Automated Classification of PubMed Texts for Disambiguated Annotation Using Text and Data Mining

  • Choi, Yun-Jeong (Department of Computer Science & Engineering, Ewha Institute of Science & Technology, Ewha Womans University) ;
  • Park, Seung-Soo (Department of Computer Science & Engineering, Ewha Institute of Science & Technology, Ewha Womans University)
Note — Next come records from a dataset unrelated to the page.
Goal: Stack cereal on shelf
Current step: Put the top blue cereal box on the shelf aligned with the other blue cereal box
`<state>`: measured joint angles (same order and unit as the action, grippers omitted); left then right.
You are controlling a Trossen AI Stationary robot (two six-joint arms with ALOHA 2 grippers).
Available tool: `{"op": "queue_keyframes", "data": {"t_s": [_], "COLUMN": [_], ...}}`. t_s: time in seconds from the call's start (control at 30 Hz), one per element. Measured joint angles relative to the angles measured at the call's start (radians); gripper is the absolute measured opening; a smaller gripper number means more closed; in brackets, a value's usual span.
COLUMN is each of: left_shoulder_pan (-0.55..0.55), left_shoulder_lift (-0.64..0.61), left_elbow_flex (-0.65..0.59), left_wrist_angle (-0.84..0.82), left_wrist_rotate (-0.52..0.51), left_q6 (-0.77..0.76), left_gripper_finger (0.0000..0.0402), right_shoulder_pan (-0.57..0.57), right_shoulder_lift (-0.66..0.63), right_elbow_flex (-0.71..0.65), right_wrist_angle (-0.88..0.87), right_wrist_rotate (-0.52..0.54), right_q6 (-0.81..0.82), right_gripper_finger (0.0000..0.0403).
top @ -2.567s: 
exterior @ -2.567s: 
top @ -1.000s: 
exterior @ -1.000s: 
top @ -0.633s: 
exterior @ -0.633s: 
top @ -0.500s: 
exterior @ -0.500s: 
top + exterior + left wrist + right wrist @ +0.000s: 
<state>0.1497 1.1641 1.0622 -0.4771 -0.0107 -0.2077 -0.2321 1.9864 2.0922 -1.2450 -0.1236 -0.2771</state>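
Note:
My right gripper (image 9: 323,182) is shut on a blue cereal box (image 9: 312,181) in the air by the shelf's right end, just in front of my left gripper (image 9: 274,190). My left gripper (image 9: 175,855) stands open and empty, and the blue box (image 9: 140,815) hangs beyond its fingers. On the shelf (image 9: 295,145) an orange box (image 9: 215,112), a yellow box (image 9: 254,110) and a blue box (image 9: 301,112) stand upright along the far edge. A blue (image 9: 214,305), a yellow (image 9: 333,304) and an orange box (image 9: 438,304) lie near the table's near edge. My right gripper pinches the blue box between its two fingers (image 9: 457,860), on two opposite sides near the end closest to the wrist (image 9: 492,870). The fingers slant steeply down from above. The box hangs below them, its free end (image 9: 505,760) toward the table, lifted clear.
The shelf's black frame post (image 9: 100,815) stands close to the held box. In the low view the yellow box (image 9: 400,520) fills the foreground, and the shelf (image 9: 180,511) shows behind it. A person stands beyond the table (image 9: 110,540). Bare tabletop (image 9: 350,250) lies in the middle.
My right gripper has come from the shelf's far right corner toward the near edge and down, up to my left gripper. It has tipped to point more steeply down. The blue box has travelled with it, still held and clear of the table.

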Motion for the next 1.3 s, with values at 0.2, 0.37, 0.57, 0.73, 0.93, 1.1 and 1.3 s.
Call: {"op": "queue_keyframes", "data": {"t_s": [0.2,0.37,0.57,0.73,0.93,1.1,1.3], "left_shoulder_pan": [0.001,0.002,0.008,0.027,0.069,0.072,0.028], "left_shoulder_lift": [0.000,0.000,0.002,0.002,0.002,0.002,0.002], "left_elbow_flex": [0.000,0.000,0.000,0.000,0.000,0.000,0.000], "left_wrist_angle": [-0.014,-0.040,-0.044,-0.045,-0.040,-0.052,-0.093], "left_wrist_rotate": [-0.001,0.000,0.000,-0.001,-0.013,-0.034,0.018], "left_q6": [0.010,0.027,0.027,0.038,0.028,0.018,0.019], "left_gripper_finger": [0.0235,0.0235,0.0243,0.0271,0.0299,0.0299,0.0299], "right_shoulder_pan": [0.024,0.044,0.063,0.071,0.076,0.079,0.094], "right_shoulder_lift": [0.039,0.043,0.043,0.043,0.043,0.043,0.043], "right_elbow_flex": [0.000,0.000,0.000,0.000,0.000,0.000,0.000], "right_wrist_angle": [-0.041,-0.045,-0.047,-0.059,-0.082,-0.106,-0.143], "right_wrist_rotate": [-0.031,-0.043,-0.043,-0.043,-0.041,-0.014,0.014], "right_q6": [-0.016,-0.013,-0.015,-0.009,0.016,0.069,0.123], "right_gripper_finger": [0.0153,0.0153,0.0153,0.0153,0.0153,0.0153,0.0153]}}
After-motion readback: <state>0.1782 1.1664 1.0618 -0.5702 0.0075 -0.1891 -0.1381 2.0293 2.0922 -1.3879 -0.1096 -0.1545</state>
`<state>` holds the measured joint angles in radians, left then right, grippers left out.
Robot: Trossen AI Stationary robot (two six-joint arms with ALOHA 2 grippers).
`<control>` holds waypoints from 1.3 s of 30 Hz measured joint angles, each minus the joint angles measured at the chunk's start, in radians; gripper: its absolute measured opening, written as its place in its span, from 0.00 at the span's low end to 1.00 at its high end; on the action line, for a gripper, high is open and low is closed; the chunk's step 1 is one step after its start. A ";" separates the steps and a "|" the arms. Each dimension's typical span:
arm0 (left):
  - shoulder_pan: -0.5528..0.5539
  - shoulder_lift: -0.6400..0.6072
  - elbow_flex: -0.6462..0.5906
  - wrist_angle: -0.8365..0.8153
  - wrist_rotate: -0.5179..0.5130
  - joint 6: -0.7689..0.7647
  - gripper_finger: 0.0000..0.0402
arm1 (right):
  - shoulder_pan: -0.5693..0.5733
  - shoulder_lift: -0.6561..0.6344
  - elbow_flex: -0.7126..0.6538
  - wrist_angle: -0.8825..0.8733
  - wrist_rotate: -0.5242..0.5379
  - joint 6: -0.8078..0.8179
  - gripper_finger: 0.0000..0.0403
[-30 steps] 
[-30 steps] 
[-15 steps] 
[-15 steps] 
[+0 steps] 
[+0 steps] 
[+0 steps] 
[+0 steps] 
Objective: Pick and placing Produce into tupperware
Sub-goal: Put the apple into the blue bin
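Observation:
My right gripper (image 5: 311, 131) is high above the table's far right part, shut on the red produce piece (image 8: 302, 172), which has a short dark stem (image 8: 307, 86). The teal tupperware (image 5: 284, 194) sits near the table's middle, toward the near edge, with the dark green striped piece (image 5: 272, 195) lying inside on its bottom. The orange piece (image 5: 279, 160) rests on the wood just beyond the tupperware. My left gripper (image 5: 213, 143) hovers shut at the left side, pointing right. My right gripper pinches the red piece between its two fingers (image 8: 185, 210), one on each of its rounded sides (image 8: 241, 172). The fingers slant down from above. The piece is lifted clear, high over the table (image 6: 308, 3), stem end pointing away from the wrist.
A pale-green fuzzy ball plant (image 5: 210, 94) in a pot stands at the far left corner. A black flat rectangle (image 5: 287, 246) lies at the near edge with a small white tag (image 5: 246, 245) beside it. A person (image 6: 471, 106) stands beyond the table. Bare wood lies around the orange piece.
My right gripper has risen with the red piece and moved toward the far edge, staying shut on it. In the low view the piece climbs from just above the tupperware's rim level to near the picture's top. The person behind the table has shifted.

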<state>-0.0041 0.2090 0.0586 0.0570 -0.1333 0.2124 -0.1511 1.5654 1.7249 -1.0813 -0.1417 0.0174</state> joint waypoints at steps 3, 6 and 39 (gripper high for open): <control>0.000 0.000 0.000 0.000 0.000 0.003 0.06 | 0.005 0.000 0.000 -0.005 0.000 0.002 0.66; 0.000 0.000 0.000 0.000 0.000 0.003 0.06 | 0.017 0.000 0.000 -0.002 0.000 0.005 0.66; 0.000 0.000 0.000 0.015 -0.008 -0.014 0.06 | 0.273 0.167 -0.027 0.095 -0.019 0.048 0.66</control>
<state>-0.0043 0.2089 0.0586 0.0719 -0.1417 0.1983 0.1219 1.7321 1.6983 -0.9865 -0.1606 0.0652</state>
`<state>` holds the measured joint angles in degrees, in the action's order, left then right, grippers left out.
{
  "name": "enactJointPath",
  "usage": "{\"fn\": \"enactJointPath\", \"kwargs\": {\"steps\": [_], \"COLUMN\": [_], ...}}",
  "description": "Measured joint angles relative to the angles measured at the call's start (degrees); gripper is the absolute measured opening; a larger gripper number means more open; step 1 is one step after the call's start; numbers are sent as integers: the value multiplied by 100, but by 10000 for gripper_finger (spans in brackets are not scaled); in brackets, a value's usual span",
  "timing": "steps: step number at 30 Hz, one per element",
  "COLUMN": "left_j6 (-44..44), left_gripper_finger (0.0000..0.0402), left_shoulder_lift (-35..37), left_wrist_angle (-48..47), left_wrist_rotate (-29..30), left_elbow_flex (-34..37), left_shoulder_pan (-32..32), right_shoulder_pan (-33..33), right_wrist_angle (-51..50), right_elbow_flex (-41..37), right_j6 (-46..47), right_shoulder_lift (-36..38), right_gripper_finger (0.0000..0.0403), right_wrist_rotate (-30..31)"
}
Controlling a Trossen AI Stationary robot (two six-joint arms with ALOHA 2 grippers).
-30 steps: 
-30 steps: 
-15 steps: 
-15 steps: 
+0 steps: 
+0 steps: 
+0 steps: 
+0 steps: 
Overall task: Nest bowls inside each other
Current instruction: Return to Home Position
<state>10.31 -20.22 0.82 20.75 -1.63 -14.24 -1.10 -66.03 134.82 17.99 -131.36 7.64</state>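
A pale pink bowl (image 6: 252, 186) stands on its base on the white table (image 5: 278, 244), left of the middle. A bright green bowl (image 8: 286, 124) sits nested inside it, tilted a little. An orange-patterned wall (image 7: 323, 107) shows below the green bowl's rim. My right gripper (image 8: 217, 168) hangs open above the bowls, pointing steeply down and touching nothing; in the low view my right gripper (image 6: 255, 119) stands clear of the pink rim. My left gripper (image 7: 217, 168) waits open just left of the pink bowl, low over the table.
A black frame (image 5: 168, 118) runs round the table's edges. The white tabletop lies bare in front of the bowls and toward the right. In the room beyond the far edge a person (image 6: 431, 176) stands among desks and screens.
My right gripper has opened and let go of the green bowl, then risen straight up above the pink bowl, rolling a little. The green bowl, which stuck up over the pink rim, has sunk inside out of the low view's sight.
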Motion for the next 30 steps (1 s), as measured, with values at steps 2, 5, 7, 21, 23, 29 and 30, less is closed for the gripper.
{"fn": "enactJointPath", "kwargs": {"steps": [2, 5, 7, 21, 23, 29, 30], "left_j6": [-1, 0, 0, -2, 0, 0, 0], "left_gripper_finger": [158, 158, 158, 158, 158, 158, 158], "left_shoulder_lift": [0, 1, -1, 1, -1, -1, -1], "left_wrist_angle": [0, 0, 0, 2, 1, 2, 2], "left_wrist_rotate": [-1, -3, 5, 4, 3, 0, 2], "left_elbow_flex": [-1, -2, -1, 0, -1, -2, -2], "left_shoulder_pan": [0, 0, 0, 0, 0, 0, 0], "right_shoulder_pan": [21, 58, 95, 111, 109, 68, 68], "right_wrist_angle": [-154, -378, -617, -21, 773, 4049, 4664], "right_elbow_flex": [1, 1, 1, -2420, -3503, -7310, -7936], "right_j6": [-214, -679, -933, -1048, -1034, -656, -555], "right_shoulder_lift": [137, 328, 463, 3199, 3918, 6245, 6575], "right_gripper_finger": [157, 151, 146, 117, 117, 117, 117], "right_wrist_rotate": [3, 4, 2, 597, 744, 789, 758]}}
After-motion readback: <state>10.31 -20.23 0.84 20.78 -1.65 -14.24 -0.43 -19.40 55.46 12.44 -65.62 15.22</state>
  • Published : 2005.09.22


Recently, as the size of genetic knowledge grows faster, automated analysis and systemization into high-throughput database has become hot issue. One essential task is to recognize and identify genomic entities and discover their relations. However, ambiguity of name entities is a serious problem because of their multiplicity of meanings and types. So far, many effective techniques have been proposed to analyze documents. Yet, accuracy is high when the data fits the model well. The purpose of this paper is to design and implement a document classification system for identifying entity problems using text/data mining combination, supplemented by rich data mining algorithms to enhance its performance. we propose RTP ost system of different style from any traditional method, which takes fault tolerant system approach and data mining strategy. This feedback cycle can enhance the performance of the text mining in terms of accuracy. We experimented our system for classifying RB-related documents on PubMed abstracts to verify the feasibility.